* [DATASET]:
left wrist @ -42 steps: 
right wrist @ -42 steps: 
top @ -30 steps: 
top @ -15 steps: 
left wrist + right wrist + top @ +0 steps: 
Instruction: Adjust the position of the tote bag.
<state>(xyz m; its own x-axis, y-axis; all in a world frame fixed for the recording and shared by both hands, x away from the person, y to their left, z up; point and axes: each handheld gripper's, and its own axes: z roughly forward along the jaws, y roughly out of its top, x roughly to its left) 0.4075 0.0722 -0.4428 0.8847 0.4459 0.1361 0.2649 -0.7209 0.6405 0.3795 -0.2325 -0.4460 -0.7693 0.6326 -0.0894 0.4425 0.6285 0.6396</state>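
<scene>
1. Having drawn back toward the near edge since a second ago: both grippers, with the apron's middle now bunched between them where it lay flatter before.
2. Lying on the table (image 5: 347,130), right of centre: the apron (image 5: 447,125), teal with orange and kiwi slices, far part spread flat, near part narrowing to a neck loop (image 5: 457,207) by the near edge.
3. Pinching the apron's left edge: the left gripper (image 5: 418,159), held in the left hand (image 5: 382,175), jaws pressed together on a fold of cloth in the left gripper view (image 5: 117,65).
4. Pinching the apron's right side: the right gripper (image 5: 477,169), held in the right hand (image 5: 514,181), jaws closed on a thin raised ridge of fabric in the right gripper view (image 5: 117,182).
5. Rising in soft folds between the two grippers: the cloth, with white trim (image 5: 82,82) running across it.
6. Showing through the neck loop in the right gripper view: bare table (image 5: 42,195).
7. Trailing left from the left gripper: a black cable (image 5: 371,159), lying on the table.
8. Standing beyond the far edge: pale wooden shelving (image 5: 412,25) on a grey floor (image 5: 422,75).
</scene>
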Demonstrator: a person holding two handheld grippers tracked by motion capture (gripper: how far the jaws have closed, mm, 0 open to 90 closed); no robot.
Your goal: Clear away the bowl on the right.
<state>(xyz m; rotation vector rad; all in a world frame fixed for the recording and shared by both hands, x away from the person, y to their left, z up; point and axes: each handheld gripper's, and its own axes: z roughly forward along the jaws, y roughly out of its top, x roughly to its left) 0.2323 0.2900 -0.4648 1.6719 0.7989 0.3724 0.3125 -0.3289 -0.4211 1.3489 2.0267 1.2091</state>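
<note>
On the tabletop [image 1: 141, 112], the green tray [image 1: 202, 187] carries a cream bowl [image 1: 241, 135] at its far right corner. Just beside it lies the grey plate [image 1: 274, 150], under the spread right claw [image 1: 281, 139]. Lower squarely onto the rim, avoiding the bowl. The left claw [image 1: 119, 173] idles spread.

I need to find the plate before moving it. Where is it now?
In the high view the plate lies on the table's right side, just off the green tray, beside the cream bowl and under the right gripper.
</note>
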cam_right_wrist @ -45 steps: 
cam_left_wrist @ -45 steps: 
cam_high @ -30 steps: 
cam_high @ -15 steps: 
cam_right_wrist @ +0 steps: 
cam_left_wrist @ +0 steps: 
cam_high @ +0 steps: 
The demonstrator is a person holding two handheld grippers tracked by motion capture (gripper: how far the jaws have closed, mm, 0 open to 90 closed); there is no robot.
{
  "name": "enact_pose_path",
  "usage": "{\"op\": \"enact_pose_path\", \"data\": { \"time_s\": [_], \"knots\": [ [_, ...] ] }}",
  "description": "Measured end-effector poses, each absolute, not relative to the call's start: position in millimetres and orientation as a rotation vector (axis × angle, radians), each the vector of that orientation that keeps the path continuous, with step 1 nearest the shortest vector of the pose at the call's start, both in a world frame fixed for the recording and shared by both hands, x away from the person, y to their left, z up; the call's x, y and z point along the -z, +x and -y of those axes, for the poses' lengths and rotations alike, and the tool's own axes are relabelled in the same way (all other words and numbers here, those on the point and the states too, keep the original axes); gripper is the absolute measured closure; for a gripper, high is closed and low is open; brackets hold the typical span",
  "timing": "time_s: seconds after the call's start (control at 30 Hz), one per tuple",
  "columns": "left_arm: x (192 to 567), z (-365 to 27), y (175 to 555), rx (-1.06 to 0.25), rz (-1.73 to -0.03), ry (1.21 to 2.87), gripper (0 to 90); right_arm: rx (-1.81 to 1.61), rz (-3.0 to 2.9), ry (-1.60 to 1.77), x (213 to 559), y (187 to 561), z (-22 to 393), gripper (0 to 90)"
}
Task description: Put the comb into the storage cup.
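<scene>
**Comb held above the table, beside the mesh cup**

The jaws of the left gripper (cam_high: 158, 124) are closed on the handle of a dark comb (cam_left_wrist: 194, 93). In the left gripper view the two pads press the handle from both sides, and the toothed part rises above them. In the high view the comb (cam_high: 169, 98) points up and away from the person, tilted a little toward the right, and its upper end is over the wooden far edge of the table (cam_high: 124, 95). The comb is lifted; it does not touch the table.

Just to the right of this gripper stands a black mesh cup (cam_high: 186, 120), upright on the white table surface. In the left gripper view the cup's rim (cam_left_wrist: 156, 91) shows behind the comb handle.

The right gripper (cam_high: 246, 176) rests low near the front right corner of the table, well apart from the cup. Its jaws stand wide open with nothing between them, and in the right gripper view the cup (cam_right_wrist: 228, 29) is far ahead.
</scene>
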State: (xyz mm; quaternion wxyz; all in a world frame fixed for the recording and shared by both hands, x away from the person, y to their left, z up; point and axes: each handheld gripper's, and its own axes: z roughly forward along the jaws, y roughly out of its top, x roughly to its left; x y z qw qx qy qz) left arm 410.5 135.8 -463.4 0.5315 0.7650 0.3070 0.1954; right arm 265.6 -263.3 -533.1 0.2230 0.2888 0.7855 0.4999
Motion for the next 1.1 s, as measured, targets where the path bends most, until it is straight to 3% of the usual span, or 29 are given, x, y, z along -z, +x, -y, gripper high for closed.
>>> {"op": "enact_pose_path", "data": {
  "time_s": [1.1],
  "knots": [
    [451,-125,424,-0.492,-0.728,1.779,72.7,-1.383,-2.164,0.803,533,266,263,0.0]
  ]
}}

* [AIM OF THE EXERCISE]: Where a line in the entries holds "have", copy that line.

* [COMPLETED EXERCISE]:
Demonstrator: a person holding two handheld grippers tracked by motion capture (gripper: how far the jaws have closed, mm, 0 open to 90 closed); no robot.
The demonstrator is a person holding two handheld grippers tracked by motion capture (gripper: how far the jaws have closed, mm, 0 open to 90 closed); there is no robot.

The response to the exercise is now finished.